Gee, you guys can make anyone feel better. :thumbsup:

Stan is now in ICU and is sleeping. The nurse says he might sleep for a couple of days. And I still don't know if it was a stroke or not. Evidently only the neurologist can say and he won't be in till later this evening. 

So, I came home and walked my sweet pups....and now it's time for them to eat. Without them around I'd be walking in circles not knowing what to do.

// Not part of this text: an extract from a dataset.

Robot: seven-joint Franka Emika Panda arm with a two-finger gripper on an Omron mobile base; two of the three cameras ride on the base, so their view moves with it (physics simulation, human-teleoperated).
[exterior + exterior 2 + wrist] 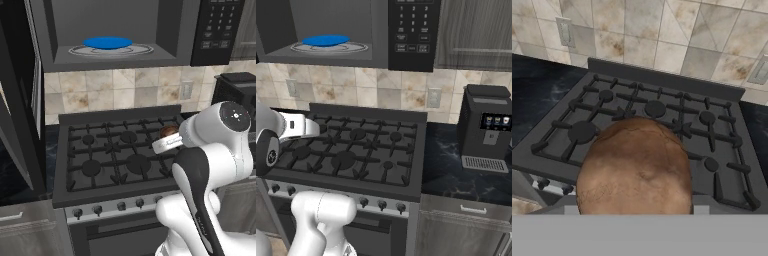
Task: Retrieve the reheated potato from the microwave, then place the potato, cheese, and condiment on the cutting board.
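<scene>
White arm rose from the lower right of the left base view, elbow bent, forearm folded back over the stove. Wrist flange pointed left and away from the base. Gripper (169, 133) sat just past the flange, mostly hidden behind the wrist; a brown lump, the potato (168, 131), showed at its tip. In the hand view the potato (635, 170) sat between the jaws, pressed close to the camera, jaws closed on it. Hand held level, above the burners.
</scene>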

Thanks again for just being here for me.


----------



## revakb2 (Sep 8, 2006)

Pat, I am so sorry. You have had a rough year. You and Stan will be in my thoughts and prayers. I just can't believe he had such a set back after doing so well. Keep us UTD. We're all praying for you.:grouphug:


----------



## cindy6755 (Mar 20, 2005)

I am so sorry Pat, sending prayers


----------



## Matilda's mommy (Jun 1, 2005)

Pat I have been thinking about you all day, what a terrible thing to happen. I'm still praying for Stan and you. Love Ya


----------



## harrysmom (Sep 28, 2007)

Pat,

I'm so sorry to hear about Stan. I'll keep both of you in my
prayers.

Debbie


----------



## LUCY N PETS (Apr 21, 2009)

Pat, I just saw this and am so sorry for you and Stan and will keep the prayers coming for the both of you. Hang in there and know we are all here for you.


----------



## Maisie and Me (Mar 12, 2009)

Pat, I just saw your sad news. I hope you have some answers tonight and that all is positive. Seizures can occur for Many different reasons so stay strong. I will certainly keep Stan AND you in my prayers rayer:rayer:rayer:rayer:rayer:rayer:


----------



## EmmasMommy (Jun 2, 2008)

Many positive thoughts and prayers sent your way Pat. You & Stan have been through so much this past year. I am so sorry its continuing. Sending you strength and love.

Cat


----------



## maggieh (Dec 16, 2007)

Pat - I'm so sorry - holding you close in prayer!


----------



## alexmom (Jan 30, 2008)

Sending my prayers for your Stan.


----------



## Snowbody (Jan 3, 2009)

Pat - any word from the neurologist yet? Am keeping you in my thoughts tonight. :grouphug:


----------



## Maria71 (Sep 25, 2005)

Keeping you both in my thoughts and prayers.


----------



## susie and sadie (Jun 22, 2005)

Pat, I'm praying for you and Stan. Stay strong! *Hugs*


----------



## angel's mom (Feb 14, 2007)

I'll continue to keep you and Stan in my prayers. Peace to you, dear friend.


----------



## gigigirlz (Jun 18, 2007)

Sending prayers your way.....sure hope Stan makes a speedy recovery....hugs...


----------



## pinkheadbaby (Jul 27, 2008)

Oh Pat, you and Stan have been through so much. I'm thinking of both of you and sending prayers.


----------



## Snowball Pie's Mommi (Oct 16, 2008)

Pat, just in case you missed my prayers and sent love and hugs on FB ... I will send this on SM, too. Of course, my prayers continue for both you and Stan.


----------



## Katkoota (Feb 18, 2006)

2maltmom said:


> Gee, you guys can make anyone feel better. :thumbsup:
> 
> Stan is now in ICU and is sleeping. The nurse says he might sleep for a couple of days. And I still don't know if it was a stroke or not. Evidently only the neurologist can say and he won't be in till later this evening.
> 
> ...


I hope the cloud moves away and the sky looks shiny and bright at your place very soon :grouphug:


----------



## Maidto2Maltese (Oct 19, 2004)

Just seeing this , Pat... be assured the prayers are going out!


----------



## The A Team (Dec 1, 2005)

The doctor called last night (family doctor) and asked me a lot of questions about what exactly occurred. I've given the story so many times I'm thinking of writing it all down...including all the operations he's had in the past 10 years (it'll be a book!!!). 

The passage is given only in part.